For adult subjects, a clinical trial site could provide refrigerator calendars that include dates marked for all study appointments, making it easier for them to remember, Sturgis says.
Clinical trial sites also could send out reminder postcards to subjects, and if the study lasts long enough, they could send out birthday cards to participants, Sturgis and Harper add.
"Most sites don’t consider sufficiently the condition of their facilities," Sturgis notes. "Is the waiting room a happy place, or is it a disaster with chairs that are old?"
Some research sites will provide family members with pagers so they can leave the waiting room during the appointment and be paged when it’s time to come back and pick up the patient, Harper notes.
Also, consideration should be given to how much information a site will provide to participants, Harper says. The literature supports the notion that patients expect information as they participate in clinical trials, so investigators should consider how much information can be provided beyond the informed consent, she says.
For instance, D. Anderson & Co. has sent participants monthly newsletters that provided education about the disease that’s being studied, as well as tips about managing symptoms and updates about the study, the research process, and the drug development process, Harper says.
A key to good customer service is to treat subjects as customers, making encounters positive and responding readily to questions, Harper says.
"This will go a long way to overcoming problems with patients who become skeptical or concerned or weary of their participation," she says.
3. Watch for red flags that a subject might drop out.
One red flag is tardiness or missed appointments. "If patients miss an appointment or two or don’t show up on schedule, then maybe something is going on," Harper says. "Maybe the patient has had a life change, lost a job, moved, or has lost interest in the study."
If anything changes in the subject’s typical pattern, such as a patient who used to be scrupulous about showing up on time now missing appointments or calling in, then this is an indicator that something is amiss, she adds.
Another red flag is when a subject increasingly complains about the clinical trial experience or is feeling frustrated, Harper says.
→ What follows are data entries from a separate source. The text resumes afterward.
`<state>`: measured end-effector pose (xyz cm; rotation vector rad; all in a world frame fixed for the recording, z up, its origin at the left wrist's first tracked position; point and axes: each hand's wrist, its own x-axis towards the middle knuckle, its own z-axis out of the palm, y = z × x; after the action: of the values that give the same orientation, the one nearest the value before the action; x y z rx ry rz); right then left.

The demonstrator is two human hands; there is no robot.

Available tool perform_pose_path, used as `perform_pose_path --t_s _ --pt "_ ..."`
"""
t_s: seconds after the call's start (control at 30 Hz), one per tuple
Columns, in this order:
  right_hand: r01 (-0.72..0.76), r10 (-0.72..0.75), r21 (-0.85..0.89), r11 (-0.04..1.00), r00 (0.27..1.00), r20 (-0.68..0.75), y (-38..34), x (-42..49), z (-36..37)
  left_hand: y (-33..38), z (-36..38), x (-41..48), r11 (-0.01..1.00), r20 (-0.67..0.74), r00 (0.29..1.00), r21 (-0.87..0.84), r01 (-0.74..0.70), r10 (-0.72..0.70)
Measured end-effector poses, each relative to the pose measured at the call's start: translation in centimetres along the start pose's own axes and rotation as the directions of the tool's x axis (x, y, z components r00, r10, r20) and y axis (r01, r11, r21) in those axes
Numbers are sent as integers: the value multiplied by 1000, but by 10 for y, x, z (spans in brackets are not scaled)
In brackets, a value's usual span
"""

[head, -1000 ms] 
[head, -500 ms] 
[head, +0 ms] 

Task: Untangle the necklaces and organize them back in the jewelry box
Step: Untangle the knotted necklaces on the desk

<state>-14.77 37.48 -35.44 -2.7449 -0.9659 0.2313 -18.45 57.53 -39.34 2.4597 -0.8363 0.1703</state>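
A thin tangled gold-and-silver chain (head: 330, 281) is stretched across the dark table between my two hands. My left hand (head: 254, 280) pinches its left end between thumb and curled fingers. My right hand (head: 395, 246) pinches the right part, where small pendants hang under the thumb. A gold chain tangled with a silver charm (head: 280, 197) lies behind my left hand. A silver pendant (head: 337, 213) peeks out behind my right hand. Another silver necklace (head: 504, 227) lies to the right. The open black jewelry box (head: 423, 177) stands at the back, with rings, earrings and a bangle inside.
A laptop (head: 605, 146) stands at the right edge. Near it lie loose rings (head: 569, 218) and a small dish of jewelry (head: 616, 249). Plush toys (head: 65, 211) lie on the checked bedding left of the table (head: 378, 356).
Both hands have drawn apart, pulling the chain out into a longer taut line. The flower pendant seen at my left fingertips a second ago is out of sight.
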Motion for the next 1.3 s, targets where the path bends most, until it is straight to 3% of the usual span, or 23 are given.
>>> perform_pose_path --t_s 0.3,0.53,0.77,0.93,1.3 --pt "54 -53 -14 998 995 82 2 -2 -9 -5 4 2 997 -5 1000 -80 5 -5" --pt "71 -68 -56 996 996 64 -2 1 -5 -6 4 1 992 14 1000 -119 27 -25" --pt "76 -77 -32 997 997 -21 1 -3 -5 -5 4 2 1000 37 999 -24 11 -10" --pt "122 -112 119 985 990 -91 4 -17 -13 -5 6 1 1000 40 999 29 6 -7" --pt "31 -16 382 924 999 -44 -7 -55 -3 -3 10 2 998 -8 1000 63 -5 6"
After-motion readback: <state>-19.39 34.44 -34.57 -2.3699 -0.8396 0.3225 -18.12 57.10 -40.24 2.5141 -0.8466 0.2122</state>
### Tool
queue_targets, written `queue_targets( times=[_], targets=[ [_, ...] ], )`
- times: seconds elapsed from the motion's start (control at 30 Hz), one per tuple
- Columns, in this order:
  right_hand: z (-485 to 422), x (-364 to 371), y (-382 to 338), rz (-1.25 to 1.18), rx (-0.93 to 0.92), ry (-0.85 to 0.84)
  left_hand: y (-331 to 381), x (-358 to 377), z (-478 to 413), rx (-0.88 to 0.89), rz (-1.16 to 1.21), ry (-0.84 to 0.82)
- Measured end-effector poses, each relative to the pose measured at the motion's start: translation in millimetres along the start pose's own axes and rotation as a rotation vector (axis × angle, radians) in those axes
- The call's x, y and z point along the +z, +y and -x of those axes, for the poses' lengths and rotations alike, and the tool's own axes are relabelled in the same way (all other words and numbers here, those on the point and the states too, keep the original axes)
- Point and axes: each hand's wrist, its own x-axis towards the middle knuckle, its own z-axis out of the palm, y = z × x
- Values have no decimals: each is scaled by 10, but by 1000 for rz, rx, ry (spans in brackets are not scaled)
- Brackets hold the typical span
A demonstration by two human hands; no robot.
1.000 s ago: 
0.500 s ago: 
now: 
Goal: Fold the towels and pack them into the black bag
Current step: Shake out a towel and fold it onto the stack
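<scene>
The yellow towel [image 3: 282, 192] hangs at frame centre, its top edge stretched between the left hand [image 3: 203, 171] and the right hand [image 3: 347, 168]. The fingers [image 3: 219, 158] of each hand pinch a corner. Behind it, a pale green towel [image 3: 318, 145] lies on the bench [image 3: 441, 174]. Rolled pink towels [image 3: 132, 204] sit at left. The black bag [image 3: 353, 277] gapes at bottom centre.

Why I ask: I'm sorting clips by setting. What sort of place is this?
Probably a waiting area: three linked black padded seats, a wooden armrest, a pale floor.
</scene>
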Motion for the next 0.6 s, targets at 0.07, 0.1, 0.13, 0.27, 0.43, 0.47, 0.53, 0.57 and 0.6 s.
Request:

It’s important to find out what has changed in the patient’s life or experience and to address this problem, she says.
For instance, perhaps the subject is being influenced by a family member or primary care physician who advises against participating in the study, or perhaps something has happened in the person’s life that has nothing to do with the study, Harper says.
If a patient has moved out of town, then a solution could be to transfer the care to another investigator who is doing the study at a site closer to where the subject has moved, Harper suggests.
If a subject’s financial burden has increased because of a job loss, the feasibility of paying for transportation should be considered, she says.
Or if the subject is being influenced by views of a family member, then maybe that family member could be brought in to speak with the clinical trial coordinator and to have questions answered, Harper says.
Don’t forget ethical guidelines
Although clinical trial sites should work as hard as they can at retaining subjects, it’s important to make certain that all actions meet all ethical and safety guidelines and do not appear coercive, Harper and Sturgis note.
"If someone is experiencing an adverse event and is not comfortable with the trial, then the appropriate thing to do is to help them discontinue," Sturgis says. "The data they’ve reported still will be good, valuable data, and it helps with the process."